Мой друг не обманул меня. Чистые тетрадные страницы, на которые я выплескивал самого себя, лечили мой мозг, врачевали душу. Пропали ночные кошмары, я стал увереннее в себе, спокойнее. Я привык к своему исповедальному оброку и волновался, когда прожитый день лишал меня этой повинности. Я втянулся. Существует некая формула бытия: «За все в этой жизни надо платить». Суровый закон диалектики. Я никому не показывал своих записей, лишь оказавшись среди друзей, обращался к ним, если возникала необходимость что-либо вспомнить или уточнить. Друзья смеялись всякий раз, когда я лез в ящик стола за поминальником, так они называли мою клеенчатую тетрадь.
Странный телефонный звонок случился осенью. Юрист слыл человеком энергичным и ждать не умел. Он предложил встретиться, заметив при этом, что дело неотложное и промедления не терпит. Я был застигнут врасплох, недоумевал, почему столь важный разговор мы не можем провести у нас дома. И с какой стати я, пожилой человек, должен ехать в ресторан «Прагу». Юрист хмыкнул, сказал, что мне полезно развеяться, назвал время встречи и повесил трубку. Я не знал, что и подумать. Дочери дома не оказалось, а значит, не было никакой возможности что-либо прояснить и кому-либо высказать свое возмущение. В расстроенных чувствах я вызвал машину и поехал в ресторан. Оставалась смутная надежда, что дочь окажется тоже там. Это меня несколько успокоило.
Следует отдать моему зятю должное — он умел озадачивать. Я напрасно волновался. Ни слова о дочери, их отношениях. Его интересовали мои записи. Я так растерялся, что даже не спросил его, откуда он знает об их существовании. И вообще я не понимал, зачем ему мои записи, какую цену может представлять бестолковый семейный архив.

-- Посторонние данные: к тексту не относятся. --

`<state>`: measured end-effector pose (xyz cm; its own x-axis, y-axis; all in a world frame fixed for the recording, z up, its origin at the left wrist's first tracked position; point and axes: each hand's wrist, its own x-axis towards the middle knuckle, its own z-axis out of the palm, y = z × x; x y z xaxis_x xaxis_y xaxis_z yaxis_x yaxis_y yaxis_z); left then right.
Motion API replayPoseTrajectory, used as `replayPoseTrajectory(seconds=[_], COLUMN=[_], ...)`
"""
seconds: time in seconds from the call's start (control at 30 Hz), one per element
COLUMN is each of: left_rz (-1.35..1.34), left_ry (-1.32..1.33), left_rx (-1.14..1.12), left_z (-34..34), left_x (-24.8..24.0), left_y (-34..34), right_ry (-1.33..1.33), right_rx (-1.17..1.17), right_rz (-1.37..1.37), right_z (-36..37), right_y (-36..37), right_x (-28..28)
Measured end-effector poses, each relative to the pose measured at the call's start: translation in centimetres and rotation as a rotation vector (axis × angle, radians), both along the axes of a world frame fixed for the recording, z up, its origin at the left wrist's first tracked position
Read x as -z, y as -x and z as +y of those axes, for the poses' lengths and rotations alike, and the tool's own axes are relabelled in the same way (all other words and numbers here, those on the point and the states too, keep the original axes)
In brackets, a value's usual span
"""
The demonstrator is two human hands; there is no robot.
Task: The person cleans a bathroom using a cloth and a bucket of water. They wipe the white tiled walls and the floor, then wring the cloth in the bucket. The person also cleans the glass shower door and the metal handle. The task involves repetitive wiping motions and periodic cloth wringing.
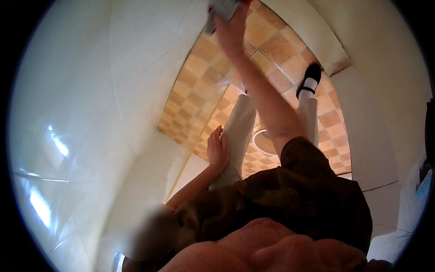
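My right arm reaches far forward, and my right hand (230,34) is closed around a grey, cloth-like piece (224,7) at the top edge of the head view, close to the foot of the pale left wall. A bit of red shows beside that hand; what it belongs to is cut off. My left hand (217,148) rests against my light-coloured trouser leg (239,129), its fingers stretched out and holding nothing.
Glossy pale walls (81,104) rise on the left, with a pale wall (374,127) on the right. The floor (276,47) has orange-brown checked tiles. Behind my right arm lies a round, white-rimmed thing (260,149). My black shoe (311,76) stands near the right wall.
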<state>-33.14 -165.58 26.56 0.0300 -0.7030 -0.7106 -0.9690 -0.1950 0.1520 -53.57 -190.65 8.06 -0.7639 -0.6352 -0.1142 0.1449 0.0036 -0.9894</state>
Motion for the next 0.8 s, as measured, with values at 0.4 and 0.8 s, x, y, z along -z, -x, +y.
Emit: replayPoseTrajectory(seconds=[0.4,0.8], left_rz=[0.006,0.402], left_ry=[0.071,0.053], left_rx=[0.079,-0.120], left_z=[1.0,0.3], left_x=[0.2,-0.6], left_y=[0.0,1.8], right_ry=[-0.546,-0.187], right_rx=[-0.358,-0.568], right_rz=[-0.287,-1.190], right_z=[10.1,18.6], right_y=[-7.8,0.4], right_x=[-3.7,-19.9])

Он мне не поверил, ему почему-то казалось, что я что-то недоговариваю, на самом деле все обстоит иначе. Он говорил о моей профессии, о моих орденах. Я пробовал его разубедить. Война — это так понятно, так объяснимо.

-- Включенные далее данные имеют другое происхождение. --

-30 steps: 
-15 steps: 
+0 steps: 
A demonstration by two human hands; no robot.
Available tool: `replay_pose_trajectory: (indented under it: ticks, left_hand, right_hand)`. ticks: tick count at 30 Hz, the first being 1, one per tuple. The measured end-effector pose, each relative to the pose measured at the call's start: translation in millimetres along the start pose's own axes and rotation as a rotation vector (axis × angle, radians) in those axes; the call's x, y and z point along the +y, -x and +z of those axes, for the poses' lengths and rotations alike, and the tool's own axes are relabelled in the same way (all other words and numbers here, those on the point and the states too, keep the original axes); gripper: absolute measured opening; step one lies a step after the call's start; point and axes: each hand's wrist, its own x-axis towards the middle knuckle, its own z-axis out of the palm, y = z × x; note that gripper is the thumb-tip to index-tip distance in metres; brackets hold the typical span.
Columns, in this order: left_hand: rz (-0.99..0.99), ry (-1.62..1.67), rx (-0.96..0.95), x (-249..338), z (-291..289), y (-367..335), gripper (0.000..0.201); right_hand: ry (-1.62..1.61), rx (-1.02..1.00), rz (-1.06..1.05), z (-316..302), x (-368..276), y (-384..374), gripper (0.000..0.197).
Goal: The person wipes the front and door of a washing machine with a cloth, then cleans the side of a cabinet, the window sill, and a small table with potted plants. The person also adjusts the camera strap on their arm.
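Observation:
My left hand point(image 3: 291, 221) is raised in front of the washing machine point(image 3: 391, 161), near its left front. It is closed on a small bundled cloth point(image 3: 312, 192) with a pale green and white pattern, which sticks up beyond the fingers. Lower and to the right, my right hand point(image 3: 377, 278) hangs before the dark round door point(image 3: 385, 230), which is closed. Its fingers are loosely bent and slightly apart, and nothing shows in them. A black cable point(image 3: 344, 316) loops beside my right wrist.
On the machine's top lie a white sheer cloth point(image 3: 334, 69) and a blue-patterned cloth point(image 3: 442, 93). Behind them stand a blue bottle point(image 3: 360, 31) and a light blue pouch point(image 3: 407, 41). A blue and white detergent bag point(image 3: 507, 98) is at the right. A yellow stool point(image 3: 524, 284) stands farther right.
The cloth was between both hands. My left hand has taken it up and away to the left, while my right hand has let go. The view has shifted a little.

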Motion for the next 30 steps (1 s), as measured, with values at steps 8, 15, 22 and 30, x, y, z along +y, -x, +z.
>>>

— Ну а после, после войны, — наседал он. Ему говорили авторитетные люди. Он не понимал моего упорства. Он суеверный человек, но раз уж так получилось, он не считает для себя возможным скрывать истину. Да, он пишет, точнее пробует писать. Он бы никогда не осмелился начать этот разговор, если бы не его книга. Уже есть верстка.